PDF documents processed as images undergo an additional OCR process to create a text rendition of the document for full-text indexing. While this allows most PDFs to be successfully indexed, it is typically slower due to the extra processing.

PDF documents processed as images are displayed in a paginated format, like other image files. PDF documents not processed as images are displayed as HTML output when viewed from a search results list.

To process PDF documents as images in Full-Text Search catalogs:

  1. Launch the OnBase Configuration module.
  2. Select Full-Text Search from the Utils menu. The Full-Text Configuration Module dialog box is displayed.
  3. Click the Catalogs tab. The Document Types available for indexing are listed.
    Tip:

    Filter the list of Document Types displayed by selecting the Document Type Group from the drop-down list below the list of Document Types.

  4. Select the check box in the PDF as Image column to begin indexing PDF documents as images for the catalog. This means the documents go through an OCR process as part of indexing, and a text rendition of the document is created for use with full-text search.
    Note:

    Selecting this option does not automatically re-index documents that have already been indexed. Only PDF documents indexed after PDF as Image is configured are indexed as images.

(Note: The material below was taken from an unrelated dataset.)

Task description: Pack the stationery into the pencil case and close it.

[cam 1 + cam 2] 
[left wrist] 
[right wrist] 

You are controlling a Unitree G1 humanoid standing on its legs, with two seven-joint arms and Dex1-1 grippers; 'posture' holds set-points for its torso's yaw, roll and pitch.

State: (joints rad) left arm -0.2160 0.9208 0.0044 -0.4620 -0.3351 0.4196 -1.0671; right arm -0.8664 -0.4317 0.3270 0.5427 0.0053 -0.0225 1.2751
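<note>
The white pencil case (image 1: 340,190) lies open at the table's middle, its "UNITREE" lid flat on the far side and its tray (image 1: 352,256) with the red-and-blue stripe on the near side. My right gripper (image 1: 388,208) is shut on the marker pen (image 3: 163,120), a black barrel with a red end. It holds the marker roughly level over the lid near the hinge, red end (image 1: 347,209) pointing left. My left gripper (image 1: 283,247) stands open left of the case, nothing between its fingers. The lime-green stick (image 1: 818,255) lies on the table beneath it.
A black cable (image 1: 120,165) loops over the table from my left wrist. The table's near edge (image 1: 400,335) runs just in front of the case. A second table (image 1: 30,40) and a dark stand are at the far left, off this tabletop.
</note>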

    If the PDF as Image option is deselected, PDF documents are processed by extracting the text layer of the PDF for full-text indexing. These documents are rendered as HTML output when viewed from a search results list.

  5. Click Save at the bottom of the Catalogs tab to save your changes.
    To undo any changes made since the last save, click Clear Changes.
  6. Restart the Application Server and Hyland Full-Text Search servers for the changes to take effect.